Le troisième orgue Johann Georg Rohrer pour St-Georges est daté de 1753. [IHOA] [PMSSTIEHR] [Barth]

Le buffet de cet instrument a longtemps été attribué à Wenzeslas Boehm, de Haguenau. (A tel point que pour désigner l'orgue Rohrer de 1753, on parlait de l'instrument "Rohrer/Boehm".) Mais Boehm n'a en fait réalisé que les jouées et la balustrade jouxtant le positif de dos. [Palissy]

La transmission était mécanique (évidemment) et l'histoire de l'orgue est une longue succession d'ennuis :

Une première campagne d'entretien fut nécessaire dès 1761 (et jusqu'en 1790), assurée par Georg Hladky [IHOA]

Une première réparation fut menée par Michel Stiehr en 1802. [IHOA] [PMSSTIEHR]

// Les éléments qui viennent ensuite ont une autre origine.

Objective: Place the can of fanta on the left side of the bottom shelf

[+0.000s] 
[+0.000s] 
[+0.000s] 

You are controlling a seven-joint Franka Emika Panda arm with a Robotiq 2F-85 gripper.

Puis une seconde, toujours par la maison Stiehr en 1820. [IHOA]

En 1841, après avoir envisagé un remplacement complet (y-compris le buffet), il fallut pratiquement tout reconstruire, opération qui fut confiée à George Wegmann. [IHOA] [PMSSTIEHR]

En 1866, on parvint à vendre le tout à à Notre-Dame de Monswiller. [IHOA] [Barth]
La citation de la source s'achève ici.